Ceci est nécessaire non seulement pour nous, non seulement pour les victimes, mais aussi pour les générations futures. Je suis convaincue que ces verdicts, ces dossiers, doivent être conservés dans un musée et étudiés dans les écoles. C'est indispensable pour que notre véritable histoire soit connue en Ukraine et à l'étranger, et pour qu'il soit difficile de la réécrire. Yevheniya Zakrevska, représentante des familles de la Centurie Céleste
Le département spécial du Bureau d'enquête de l'État, chargé des affaires de Maïdan, n'a débuté ses activités qu'en 2020. À cette date, il a hérité du bureau du procureur général de plus de 12 000 dossiers, instruits depuis six ans par des procureurs d'autres instances et dont le délai de prescription pour les délits mineurs était expiré. Malgré cela, le Bureau d'enquête de l'État a émis des soupçons à l'encontre de 276 personnes et a transmis des actes d'accusation à la justice contre 237 d'entre elles.
Dans tous les cas de figure, l'accusé sera considéré comme pénalement responsable, et les victimes auront le droit d'intenter une action en justice et de demander réparation.

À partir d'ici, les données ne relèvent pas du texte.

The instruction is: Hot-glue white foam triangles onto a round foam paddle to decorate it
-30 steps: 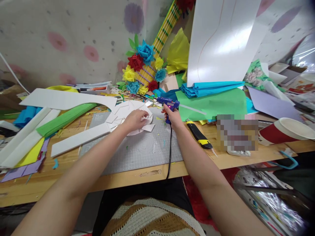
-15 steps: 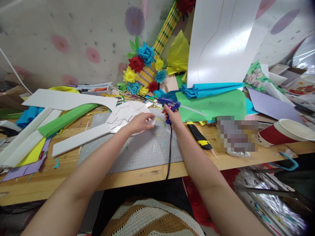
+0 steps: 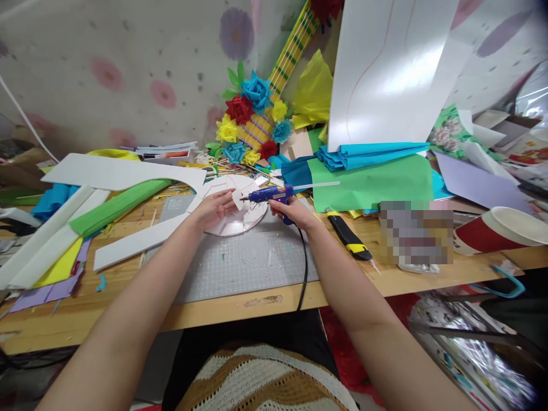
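Note:
My right hand (image 3: 295,211) is wrapped round the grip of a blue hot glue gun (image 3: 272,194). A clear glue stick (image 3: 319,185) juts from its back, and a black cord (image 3: 305,268) hangs below. My left hand (image 3: 217,206) is turned partly palm up and pinches a small white piece (image 3: 237,199) at its fingertips. The gun's nozzle points left at this piece, touching or very near it. Under both hands lies a white disc (image 3: 235,229), with white pieces on it and a white strip (image 3: 141,242) reaching out left. My left hand covers part of the disc.
A grey cutting mat (image 3: 252,268) lies beneath the disc. Right of it are a yellow-black utility knife (image 3: 349,235) and a paper cup (image 3: 492,231). Behind stand a flower-decked yellow guitar (image 3: 257,123) and a white board (image 3: 385,74). Rolled green crepe paper (image 3: 120,206) lies left.
The glue gun has swung to point left and moved toward my left hand. My left hand has shifted left and turned its palm up, holding the small white piece to the nozzle.

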Tool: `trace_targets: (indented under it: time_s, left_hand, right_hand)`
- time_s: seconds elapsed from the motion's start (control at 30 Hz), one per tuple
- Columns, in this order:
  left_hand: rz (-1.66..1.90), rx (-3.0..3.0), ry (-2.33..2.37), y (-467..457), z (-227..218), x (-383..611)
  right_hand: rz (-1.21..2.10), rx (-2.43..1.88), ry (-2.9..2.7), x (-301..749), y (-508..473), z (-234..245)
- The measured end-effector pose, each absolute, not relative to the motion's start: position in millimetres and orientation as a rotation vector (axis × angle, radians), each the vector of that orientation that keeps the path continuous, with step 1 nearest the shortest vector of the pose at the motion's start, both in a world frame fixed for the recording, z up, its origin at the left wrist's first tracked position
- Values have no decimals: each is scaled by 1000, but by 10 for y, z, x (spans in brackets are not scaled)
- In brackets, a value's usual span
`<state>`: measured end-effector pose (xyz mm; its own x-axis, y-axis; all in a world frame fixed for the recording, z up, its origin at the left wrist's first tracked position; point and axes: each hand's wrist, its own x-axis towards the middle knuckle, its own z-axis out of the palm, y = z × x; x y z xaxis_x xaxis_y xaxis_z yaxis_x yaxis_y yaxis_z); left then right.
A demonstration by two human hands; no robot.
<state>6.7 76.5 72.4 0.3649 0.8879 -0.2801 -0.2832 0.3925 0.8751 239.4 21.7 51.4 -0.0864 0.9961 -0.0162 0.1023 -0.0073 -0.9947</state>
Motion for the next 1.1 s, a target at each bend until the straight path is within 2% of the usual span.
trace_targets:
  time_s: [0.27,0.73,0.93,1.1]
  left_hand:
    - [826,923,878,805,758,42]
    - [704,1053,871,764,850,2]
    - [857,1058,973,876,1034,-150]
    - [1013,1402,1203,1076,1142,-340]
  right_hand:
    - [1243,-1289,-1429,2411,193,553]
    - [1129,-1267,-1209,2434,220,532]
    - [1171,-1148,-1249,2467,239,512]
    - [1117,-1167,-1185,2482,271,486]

« Le classement de l’affaire pour non-réhabilitation permet aux victimes d’intenter une action civile en dommages-intérêts contre les auteurs des faits et les défendeurs. Et, au moins dans le cadre de cette procédure, d’obtenir une évaluation juridique partielle des événements de Maïdan. Même si cela sera beaucoup plus difficile pour les victimes », souligne l’avocate Zakrevska.
Une peine sans sanction « réelle » peut nuire à la réputation d'une personne, mais si celle-ci est exemptée de responsabilité pénale, elle n'est pas considérée comme condamnée – aucune conséquence procédurale ne lui est imposée.
Dès lors, le choix de l'option a-t-il une incidence pour les accusés ? Selon le procureur Babenko, l'un des neuf accusés, Dushenko, n'a pas déposé de requête en huis clos car il continue d'exercer ses fonctions au sein des forces de l'ordre, et sa responsabilité pénale pourrait constituer un obstacle.
De plus, dans les procédures pénales où des suspects sont recherchés, le délai de prescription est suspendu. Par conséquent, les personnes impliquées dans les affaires de Maïdan qui se cachent dans les territoires occupés, en Russie ou ailleurs, ne doivent pas espérer que leurs crimes seront oubliés.